Bug 527209

Summary: Large file transfers are killing BCM5906M tg3 Ethernet card
Product: [Fedora] Fedora Reporter: Paul W. Frields <stickster>
Component: kernelAssignee: Kernel Maintainer List <kernel-maint>
Status: CLOSED ERRATA QA Contact: Fedora Extras Quality Assurance <extras-qa>
Severity: high Docs Contact:
Priority: high    
Version: 12CC: agospoda, andriusb, apevec, awilliam, benlu, conradsand.fb, dcbw, dougsland, freedom2lee, gansalmon, gianluca.cecchi, itamar, jfeeney, jlaska, kernel-maint, mcarlson, mclasen, notting, stephane.raimbault, vbian, zesen.qian
Target Milestone: ---Keywords: Reopened
Target Release: ---   
Hardware: All   
OS: Linux   
Whiteboard:
Fixed In Version: Doc Type: Bug Fix
Doc Text:
Story Points: ---
Clone Of: Environment:
Last Closed: 2010-08-04 11:26:40 UTC Type: ---
Regression: --- Mount Type: ---
Documentation: --- CRM:
Verified Versions: Category: ---
oVirt Team: --- RHEL 7.3 requirements from Atomic Host:
Cloudforms Team: --- Target Upstream Version:
Embargoed:
Bug Depends On:    
Bug Blocks: 473302    
Attachments:
Description Flags
tg3: Assign flags to fixes in start_xmit_dma_bug
none
tg3: Fix 5906 transmit hangs
none
patch 1/7
none
patch 2/7
none
patch 3/7
none
patch 4/7
none
patch 5/7
none
patch 6/7
none
patch 7/7 none

Description Paul W. Frields 2009-10-05 11:18:56 UTC
NetworkManager-0.7.996-4.git20091002.fc12.x86_64

Tried this build from koji: http://koji.fedoraproject.org/koji/buildinfo?buildID=134947

On my laptop, I unplugged the eth0 cable and then replugged it, and saw this in /var/log/messages:

Oct  5 07:02:11 localhost NetworkManager: <info>  (eth0): carrier now OFF (device state 3)
Oct  5 07:02:11 localhost NetworkManager: <info>  (eth0): device state change: 3 -> 2 (reason 40)
Oct  5 07:02:11 localhost NetworkManager: <info>  (eth0): deactivating device (reason: 40).
Oct  5 07:02:11 localhost NetworkManager: <info>  Policy set 'Auto FedoraGL' (wlan0) as default for routing and DNS.
Oct  5 07:02:13 localhost NetworkManager: <info>  (eth0): carrier now ON (device state 2)
Oct  5 07:02:13 localhost kernel: tg3: eth0: Link is up at 100 Mbps, full duplex.
Oct  5 07:02:13 localhost kernel: tg3: eth0: Flow control is on for TX and on for RX.
Oct  5 07:02:13 localhost NetworkManager: <info>  (eth0): device state change: 2 -> 3 (reason 40)

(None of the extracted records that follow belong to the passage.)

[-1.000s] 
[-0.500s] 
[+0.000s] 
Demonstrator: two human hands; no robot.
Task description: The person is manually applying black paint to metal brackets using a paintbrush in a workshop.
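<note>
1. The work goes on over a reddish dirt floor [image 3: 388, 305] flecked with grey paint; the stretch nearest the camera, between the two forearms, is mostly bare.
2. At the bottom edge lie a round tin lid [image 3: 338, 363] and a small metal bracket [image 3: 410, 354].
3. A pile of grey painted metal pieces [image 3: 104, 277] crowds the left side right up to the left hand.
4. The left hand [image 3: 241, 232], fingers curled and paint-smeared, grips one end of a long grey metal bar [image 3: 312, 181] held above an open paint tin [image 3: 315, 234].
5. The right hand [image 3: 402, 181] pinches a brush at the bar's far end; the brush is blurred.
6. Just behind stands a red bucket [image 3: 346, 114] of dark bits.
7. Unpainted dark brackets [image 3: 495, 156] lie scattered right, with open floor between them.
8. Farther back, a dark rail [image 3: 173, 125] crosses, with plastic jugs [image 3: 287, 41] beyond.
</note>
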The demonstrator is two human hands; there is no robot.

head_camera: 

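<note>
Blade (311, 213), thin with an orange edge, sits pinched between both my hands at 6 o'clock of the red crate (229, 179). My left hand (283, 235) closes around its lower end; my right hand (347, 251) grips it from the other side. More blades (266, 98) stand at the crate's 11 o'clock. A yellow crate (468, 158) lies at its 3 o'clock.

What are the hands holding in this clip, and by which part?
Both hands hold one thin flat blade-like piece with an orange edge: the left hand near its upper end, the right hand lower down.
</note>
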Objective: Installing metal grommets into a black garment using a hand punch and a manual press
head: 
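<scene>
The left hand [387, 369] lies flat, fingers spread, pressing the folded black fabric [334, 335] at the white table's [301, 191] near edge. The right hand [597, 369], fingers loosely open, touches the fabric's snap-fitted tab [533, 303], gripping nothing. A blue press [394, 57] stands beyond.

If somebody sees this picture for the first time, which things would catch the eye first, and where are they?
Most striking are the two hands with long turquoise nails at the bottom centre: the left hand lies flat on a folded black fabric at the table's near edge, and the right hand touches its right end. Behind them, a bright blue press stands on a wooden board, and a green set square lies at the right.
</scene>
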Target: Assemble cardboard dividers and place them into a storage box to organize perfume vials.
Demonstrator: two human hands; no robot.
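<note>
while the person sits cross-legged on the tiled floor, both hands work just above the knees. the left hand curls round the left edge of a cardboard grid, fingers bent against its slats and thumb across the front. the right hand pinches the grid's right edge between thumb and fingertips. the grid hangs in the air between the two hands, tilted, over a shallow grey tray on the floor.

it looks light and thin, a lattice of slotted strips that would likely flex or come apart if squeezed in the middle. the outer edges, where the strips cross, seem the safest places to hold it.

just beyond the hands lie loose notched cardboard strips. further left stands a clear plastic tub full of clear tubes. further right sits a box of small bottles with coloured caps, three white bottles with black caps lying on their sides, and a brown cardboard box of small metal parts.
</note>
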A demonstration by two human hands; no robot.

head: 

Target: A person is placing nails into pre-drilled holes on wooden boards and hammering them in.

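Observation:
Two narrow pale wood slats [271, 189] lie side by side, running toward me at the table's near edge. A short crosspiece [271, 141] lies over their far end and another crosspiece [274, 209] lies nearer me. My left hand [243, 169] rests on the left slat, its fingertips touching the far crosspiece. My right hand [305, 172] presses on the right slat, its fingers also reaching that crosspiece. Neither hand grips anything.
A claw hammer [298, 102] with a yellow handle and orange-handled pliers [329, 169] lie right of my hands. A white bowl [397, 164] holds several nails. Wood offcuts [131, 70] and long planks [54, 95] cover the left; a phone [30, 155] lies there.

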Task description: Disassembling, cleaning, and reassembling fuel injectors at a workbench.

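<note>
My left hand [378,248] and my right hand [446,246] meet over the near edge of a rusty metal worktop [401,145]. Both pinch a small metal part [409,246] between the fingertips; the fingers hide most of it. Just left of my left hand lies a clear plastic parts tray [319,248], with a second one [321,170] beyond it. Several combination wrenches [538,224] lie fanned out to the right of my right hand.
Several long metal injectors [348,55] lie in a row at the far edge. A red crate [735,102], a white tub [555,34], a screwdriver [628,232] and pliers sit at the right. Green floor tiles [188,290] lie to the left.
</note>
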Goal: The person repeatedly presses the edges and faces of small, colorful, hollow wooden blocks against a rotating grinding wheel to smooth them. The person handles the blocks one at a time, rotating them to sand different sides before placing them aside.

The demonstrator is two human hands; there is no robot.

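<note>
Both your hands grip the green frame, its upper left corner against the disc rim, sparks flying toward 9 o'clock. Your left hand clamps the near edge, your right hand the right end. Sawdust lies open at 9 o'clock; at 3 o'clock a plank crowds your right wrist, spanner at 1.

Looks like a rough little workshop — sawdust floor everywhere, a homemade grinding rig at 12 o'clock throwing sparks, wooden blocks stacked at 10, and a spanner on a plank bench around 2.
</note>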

Nothing further happened.  The nm-applet retained its display of the wlan0 signal bars -- no sign of trying DHCP or any other feedback.

I reverted to the previous build, NetworkManager-0.7.996-3.git20090928.fc12.x86_64, and everything returned to normal.

Comment 1 Paul W. Frields 2009-10-05 11:43:20 UTC
Is it possible this has something to do with the kernel's tg3 driver?  I keep triggering the original problem (laptop appears to drop off the network) by trying to do a large file transfer via Nautilus gvfs/sftp over the wired connection of that machine.  When I do the same transfer via wifi, no problems.

Comment 2 Dan Williams 2009-10-05 15:54:47 UTC
Hmm, have you hit 'disconnect' in the menu at any point for the wired connection?

Comment 3 Paul W. Frields 2009-10-05 19:52:08 UTC
OK, here's some further data:

* I can reproduce the problem every time with Nautilus sftp.  It doesn't seem to occur with e.g. scp from a terminal.

* When I disconnect using NetworkManager, and reconnect "System eth0," NM appears not to get a DHCP address after that.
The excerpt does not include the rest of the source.